● **Task brief**
Write out the data exactly from its first line onward, ending with the line in which "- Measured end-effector" appears.

--- Source material Enclosed Below ---

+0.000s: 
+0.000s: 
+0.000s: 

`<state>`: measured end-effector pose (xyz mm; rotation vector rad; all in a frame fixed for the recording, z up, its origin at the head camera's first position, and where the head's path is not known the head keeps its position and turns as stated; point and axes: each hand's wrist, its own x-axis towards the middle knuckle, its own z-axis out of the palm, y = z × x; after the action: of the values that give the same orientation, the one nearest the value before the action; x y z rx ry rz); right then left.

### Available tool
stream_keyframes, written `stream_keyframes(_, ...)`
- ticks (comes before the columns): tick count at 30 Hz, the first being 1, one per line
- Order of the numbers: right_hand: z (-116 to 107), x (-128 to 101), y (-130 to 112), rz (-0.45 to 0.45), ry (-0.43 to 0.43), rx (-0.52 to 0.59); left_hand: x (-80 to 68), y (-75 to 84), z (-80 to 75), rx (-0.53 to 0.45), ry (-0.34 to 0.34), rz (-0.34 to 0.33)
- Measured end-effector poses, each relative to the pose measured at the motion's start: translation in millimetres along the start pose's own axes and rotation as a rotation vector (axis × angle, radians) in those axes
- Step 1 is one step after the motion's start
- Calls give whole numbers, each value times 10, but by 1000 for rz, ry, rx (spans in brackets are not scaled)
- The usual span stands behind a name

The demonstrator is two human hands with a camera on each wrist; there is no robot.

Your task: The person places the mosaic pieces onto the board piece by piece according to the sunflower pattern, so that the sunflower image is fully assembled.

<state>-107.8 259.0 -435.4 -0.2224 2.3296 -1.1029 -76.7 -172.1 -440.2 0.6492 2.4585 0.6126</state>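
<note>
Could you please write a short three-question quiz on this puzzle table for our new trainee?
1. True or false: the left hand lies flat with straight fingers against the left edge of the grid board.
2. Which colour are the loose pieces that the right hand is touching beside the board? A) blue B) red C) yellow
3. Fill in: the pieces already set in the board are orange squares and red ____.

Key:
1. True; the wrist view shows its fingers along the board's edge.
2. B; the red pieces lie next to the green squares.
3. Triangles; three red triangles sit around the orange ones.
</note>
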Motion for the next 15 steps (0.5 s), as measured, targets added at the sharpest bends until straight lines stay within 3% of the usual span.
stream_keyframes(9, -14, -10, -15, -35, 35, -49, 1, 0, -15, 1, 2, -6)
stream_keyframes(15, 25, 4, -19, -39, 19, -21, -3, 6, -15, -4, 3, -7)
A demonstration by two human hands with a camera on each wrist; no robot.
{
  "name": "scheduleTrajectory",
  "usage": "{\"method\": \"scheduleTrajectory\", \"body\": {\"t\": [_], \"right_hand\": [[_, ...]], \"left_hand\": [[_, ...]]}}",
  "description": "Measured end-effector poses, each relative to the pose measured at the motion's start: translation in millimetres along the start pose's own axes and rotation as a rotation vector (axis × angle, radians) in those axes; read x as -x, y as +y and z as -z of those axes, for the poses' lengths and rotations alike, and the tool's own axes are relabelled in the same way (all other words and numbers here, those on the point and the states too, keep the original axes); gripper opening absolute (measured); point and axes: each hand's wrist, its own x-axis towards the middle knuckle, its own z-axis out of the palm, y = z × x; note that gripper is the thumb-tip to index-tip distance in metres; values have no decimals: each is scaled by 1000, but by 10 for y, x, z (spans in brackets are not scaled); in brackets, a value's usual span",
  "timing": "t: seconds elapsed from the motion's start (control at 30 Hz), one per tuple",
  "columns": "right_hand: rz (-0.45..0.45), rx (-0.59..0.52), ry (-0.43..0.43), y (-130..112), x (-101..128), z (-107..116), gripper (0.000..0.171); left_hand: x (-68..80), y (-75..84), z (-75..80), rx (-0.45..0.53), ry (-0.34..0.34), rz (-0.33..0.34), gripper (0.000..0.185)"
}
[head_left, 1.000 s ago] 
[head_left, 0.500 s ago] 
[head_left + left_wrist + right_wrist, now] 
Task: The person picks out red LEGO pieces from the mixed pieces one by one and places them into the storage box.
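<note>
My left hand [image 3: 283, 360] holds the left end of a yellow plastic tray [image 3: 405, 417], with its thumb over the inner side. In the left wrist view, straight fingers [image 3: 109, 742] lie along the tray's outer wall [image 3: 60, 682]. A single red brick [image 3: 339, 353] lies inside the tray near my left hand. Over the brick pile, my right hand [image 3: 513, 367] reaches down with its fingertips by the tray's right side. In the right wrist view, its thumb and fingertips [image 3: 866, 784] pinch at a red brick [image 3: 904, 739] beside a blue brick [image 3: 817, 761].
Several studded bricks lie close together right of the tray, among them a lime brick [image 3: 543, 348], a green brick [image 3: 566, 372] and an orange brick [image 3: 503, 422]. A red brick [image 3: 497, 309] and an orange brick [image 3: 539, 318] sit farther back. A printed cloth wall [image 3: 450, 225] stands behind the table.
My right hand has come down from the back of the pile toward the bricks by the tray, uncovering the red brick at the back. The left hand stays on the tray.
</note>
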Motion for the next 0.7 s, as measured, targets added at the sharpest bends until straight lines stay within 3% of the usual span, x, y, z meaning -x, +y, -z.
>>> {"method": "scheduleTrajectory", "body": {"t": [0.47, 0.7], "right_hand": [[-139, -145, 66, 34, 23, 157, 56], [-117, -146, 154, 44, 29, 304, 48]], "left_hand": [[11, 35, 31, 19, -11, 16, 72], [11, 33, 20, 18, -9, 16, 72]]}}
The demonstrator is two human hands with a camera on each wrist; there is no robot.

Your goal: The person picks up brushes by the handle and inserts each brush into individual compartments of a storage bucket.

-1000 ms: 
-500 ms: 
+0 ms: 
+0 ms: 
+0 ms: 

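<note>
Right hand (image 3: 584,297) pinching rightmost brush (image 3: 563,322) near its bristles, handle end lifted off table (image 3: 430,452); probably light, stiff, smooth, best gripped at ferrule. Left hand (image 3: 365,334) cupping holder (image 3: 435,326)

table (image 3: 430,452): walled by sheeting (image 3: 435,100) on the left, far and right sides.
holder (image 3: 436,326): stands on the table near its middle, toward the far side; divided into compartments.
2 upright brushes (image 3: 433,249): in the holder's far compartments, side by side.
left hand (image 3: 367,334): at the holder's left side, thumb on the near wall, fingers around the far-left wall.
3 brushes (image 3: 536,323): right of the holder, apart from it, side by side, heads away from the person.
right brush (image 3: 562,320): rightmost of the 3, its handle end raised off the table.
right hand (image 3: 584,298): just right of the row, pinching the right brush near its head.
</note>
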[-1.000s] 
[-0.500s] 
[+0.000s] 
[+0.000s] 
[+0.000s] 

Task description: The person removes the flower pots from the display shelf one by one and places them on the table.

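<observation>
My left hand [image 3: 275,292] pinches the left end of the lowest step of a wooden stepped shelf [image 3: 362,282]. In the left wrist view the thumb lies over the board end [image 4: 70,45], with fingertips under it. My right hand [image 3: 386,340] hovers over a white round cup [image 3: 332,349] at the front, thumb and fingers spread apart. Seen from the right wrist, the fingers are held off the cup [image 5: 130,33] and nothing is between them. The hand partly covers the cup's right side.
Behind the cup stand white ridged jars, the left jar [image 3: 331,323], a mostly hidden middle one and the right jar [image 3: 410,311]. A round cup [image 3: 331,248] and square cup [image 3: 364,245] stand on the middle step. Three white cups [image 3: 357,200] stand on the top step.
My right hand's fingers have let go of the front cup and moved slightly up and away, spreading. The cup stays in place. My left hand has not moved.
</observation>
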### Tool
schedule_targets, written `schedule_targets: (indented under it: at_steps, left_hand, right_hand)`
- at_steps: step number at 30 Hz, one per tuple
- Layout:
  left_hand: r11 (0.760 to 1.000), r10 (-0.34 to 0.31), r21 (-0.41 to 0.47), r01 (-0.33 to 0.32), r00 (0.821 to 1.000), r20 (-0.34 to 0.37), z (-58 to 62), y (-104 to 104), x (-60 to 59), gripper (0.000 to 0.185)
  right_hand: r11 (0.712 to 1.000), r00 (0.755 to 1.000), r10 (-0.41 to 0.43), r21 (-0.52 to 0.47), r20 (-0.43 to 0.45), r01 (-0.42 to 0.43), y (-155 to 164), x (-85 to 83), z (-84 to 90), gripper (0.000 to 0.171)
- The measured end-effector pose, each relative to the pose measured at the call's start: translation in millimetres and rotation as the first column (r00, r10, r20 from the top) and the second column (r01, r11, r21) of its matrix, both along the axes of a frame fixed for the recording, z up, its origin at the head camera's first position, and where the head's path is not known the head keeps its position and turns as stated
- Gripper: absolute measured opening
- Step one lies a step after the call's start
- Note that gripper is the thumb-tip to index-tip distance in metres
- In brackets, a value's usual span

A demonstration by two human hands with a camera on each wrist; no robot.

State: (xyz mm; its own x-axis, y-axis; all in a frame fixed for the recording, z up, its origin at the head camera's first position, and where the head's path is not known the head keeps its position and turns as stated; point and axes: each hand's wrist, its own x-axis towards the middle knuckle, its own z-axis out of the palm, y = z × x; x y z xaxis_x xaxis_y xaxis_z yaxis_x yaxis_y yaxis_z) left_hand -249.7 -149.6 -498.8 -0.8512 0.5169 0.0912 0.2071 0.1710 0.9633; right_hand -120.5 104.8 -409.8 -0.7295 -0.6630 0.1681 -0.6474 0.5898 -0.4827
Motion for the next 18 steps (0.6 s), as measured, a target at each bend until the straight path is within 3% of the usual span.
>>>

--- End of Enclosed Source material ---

● **Answer space**
+0.000s: 
+0.000s: 
+0.000s: 

`<state>`: measured end-effector pose (xyz mm; rotation vector rad; all in a frame fixed for the recording, z up, its origin at the head camera's first position, and where the head's path is not known the head keeps its position and turns as stated; point and axes: each hand's wrist, its own x-axis towards the middle knuckle, its own z-axis out of the palm, y = z × x; after the action: of the values that give the same orientation, the one nearest the value before the action; x y z rx ry rz); right then left.

### Available tool
stream_keyframes, written `stream_keyframes(_, ...)`
- ticks (comes before the columns): tick count at 30 Hz, the first being 1, one per line
- Order of the numbers: right_hand: z (-116 to 107), x (-128 to 101), y (-130 to 112), rz (-0.45 to 0.45), ry (-0.43 to 0.43), rx (-0.52 to 0.59); left_hand: x (-80 to 68), y (-75 to 84), z (-80 to 75), rx (-0.53 to 0.45), ry (-0.34 to 0.34), rz (-0.34 to 0.33)
- Measured end-effector poses, each relative to the pose measured at the motion's start: translation in millimetres along the start pose's own axes and rotation as a rotation vector (axis × angle, radians) in those axes

No additional response is required.